■ **Your goal**: Print all the entries verbatim.

■ **Source records**:
● ● ● ● ● ● ●

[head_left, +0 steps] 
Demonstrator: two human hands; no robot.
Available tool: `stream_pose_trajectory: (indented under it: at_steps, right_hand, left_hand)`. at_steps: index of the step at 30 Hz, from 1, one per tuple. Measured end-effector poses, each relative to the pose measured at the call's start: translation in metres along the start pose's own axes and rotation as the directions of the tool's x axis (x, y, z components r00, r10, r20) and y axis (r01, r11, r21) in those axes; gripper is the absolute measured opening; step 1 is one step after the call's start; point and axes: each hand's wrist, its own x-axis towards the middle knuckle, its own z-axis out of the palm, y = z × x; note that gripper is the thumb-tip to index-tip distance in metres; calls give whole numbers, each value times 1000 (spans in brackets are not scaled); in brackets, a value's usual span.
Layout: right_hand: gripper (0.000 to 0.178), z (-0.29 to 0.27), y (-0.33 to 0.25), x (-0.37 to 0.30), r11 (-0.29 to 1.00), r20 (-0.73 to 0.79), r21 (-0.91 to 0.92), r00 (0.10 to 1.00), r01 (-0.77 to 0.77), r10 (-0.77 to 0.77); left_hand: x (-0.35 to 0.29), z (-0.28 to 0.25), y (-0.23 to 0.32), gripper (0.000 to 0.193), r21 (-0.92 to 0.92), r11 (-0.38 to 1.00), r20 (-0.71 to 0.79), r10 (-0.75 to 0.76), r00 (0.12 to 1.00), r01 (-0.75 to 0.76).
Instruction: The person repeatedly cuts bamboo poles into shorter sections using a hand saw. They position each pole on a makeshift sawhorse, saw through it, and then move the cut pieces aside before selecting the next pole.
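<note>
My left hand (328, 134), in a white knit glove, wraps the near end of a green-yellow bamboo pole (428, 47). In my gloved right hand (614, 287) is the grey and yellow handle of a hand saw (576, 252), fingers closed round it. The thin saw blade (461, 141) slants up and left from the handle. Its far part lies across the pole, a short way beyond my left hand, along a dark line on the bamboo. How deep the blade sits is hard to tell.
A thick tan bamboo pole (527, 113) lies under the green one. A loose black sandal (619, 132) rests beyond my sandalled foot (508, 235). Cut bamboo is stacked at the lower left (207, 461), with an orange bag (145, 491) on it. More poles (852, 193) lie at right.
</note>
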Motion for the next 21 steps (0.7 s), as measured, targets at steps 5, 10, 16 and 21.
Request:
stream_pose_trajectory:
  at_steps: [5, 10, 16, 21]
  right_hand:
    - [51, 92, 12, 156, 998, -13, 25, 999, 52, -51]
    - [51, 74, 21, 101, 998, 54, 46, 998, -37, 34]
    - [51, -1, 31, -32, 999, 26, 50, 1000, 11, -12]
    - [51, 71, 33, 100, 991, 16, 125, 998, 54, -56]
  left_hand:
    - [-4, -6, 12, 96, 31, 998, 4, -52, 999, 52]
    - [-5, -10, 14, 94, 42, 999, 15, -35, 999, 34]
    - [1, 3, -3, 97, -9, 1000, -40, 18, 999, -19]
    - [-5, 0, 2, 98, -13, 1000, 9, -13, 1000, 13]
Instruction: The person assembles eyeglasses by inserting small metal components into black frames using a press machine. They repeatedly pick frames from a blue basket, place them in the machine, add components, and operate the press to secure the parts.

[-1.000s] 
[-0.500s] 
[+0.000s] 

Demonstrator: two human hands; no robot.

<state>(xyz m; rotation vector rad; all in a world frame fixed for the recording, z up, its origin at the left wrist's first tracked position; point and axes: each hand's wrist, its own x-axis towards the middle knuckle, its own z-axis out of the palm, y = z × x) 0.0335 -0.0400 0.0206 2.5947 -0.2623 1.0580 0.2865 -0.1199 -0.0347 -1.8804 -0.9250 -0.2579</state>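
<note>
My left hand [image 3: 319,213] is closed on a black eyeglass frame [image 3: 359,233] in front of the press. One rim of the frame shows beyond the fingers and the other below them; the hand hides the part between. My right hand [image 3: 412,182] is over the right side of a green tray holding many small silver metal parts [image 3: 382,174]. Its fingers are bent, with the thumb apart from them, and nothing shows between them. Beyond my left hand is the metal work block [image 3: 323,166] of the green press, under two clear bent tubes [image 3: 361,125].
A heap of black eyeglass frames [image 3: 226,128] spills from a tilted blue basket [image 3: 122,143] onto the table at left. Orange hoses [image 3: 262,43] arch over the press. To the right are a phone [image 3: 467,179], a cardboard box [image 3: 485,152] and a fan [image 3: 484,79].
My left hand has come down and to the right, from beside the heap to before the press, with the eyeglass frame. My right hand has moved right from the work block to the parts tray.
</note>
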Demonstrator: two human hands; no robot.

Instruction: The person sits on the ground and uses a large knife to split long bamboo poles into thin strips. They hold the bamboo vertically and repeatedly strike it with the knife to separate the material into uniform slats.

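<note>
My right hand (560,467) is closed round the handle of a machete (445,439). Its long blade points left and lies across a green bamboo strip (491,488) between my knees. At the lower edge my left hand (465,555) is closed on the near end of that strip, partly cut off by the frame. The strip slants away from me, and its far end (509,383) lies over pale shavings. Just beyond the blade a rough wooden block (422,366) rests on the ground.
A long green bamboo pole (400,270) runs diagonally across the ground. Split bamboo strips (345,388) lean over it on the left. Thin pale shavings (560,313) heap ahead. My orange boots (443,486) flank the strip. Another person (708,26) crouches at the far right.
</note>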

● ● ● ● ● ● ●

■ **Written solution**:
[head_left, +0 steps] 
Demonstrator: two human hands; no robot.
Available tool: `stream_pose_trajectory: (indented under it: at_steps, right_hand, left_hand)`. at_steps: index of the step at 30 Hz, from 1, one per tuple. Measured end-effector poses, each relative to the pose measured at the call's start: translation in metres along the start pose's own axes and rotation as the directions of the tool's x axis (x, y, z components r00, r10, r20) and y axis (r01, r11, r21) in those axes; gripper is the absolute measured opening; step 1 is one step after the call's start; point and axes: each hand's wrist, its own x-axis towards the middle knuckle, its own z-axis out of the palm, y = z × x; note that gripper is the thumb-tip to index-tip distance in metres; calls give whole numbers, each value times 1000 (spans in brackets are not scaled); in brackets, a value's usual span.
Layout: right_hand: gripper (0.000 to 0.178), z (-0.29 to 0.27), y (-0.33 to 0.25), x (-0.37 to 0.30), r11 (-0.29 to 1.00), r20 (-0.73 to 0.79), r21 (-0.91 to 0.92), r00 (0.10 to 1.00), r01 (-0.77 to 0.77), r10 (-0.77 to 0.77); left_hand: x (-0.35 to 0.29), z (-0.28 to 0.25), y (-0.23 to 0.32), gripper (0.000 to 0.193), r21 (-0.92 to 0.92), r11 (-0.38 to 1.00), r20 (-0.71 to 0.79), r10 (-0.75 to 0.76), r00 (0.12 to 1.00), r01 (-0.75 to 0.76).
Instruction: The person repeatedly cuts bamboo poles into shorter sections using a hand saw. They position each pole on a makeshift sawhorse, saw through it, and then move the cut pieces aside before selecting the next pole.
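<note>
My left hand (328, 134), in a white knit glove, wraps the near end of a green-yellow bamboo pole (428, 47). In my gloved right hand (614, 287) is the grey and yellow handle of a hand saw (576, 252), fingers closed round it. The thin saw blade (461, 141) slants up and left from the handle. Its far part lies across the pole, a short way beyond my left hand, along a dark line on the bamboo. How deep the blade sits is hard to tell.
A thick tan bamboo pole (527, 113) lies under the green one. A loose black sandal (619, 132) rests beyond my sandalled foot (508, 235). Cut bamboo is stacked at the lower left (207, 461), with an orange bag (145, 491) on it. More poles (852, 193) lie at right.
</note>
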Motion for the next 21 steps (0.7 s), as measured, targets at steps 5, 10, 16 and 21.
Request:
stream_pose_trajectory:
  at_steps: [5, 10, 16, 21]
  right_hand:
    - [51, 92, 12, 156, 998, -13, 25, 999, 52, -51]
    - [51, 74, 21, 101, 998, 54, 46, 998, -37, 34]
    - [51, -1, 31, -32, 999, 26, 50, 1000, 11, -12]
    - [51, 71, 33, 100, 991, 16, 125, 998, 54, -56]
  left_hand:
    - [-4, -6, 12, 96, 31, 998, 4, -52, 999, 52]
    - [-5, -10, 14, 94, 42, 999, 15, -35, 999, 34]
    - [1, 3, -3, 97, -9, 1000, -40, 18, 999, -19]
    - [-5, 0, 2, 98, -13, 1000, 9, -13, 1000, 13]
Instruction: The person assembles eyeglasses by inserting small metal components into black frames using a press machine. They repeatedly pick frames from a blue basket, place them in the machine, add components, and operate the press to secure the parts.

[-1.000s] 
[-0.500s] 
[+0.000s] 

Demonstrator: two human hands; no robot.

<state>(xyz m; rotation vector rad; all in a world frame fixed for the recording, z up, its origin at the left wrist's first tracked position; point and axes: each hand's wrist, its own x-axis towards the middle knuckle, its own z-axis out of the palm, y = z × x) 0.0335 -0.0400 0.0206 2.5947 -0.2623 1.0580 0.2865 -0.1199 -0.0347 -1.8804 -0.9250 -0.2579</state>
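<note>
My left hand [image 3: 319,213] is closed on a black eyeglass frame [image 3: 359,233] in front of the press. One rim of the frame shows beyond the fingers and the other below them; the hand hides the part between. My right hand [image 3: 412,182] is over the right side of a green tray holding many small silver metal parts [image 3: 382,174]. Its fingers are bent, with the thumb apart from them, and nothing shows between them. Beyond my left hand is the metal work block [image 3: 323,166] of the green press, under two clear bent tubes [image 3: 361,125].
A heap of black eyeglass frames [image 3: 226,128] spills from a tilted blue basket [image 3: 122,143] onto the table at left. Orange hoses [image 3: 262,43] arch over the press. To the right are a phone [image 3: 467,179], a cardboard box [image 3: 485,152] and a fan [image 3: 484,79].
My left hand has come down and to the right, from beside the heap to before the press, with the eyeglass frame. My right hand has moved right from the work block to the parts tray.
</note>
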Demonstrator: two human hands; no robot.

Instruction: The person sits on the ground and uses a large knife to split long bamboo poles into thin strips. They hold the bamboo vertically and repeatedly strike it with the knife to separate the material into uniform slats.

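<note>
My right hand (560,467) is closed round the handle of a machete (445,439). Its long blade points left and lies across a green bamboo strip (491,488) between my knees. At the lower edge my left hand (465,555) is closed on the near end of that strip, partly cut off by the frame. The strip slants away from me, and its far end (509,383) lies over pale shavings. Just beyond the blade a rough wooden block (422,366) rests on the ground.
A long green bamboo pole (400,270) runs diagonally across the ground. Split bamboo strips (345,388) lean over it on the left. Thin pale shavings (560,313) heap ahead. My orange boots (443,486) flank the strip. Another person (708,26) crouches at the far right.
</note>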

The output is finished.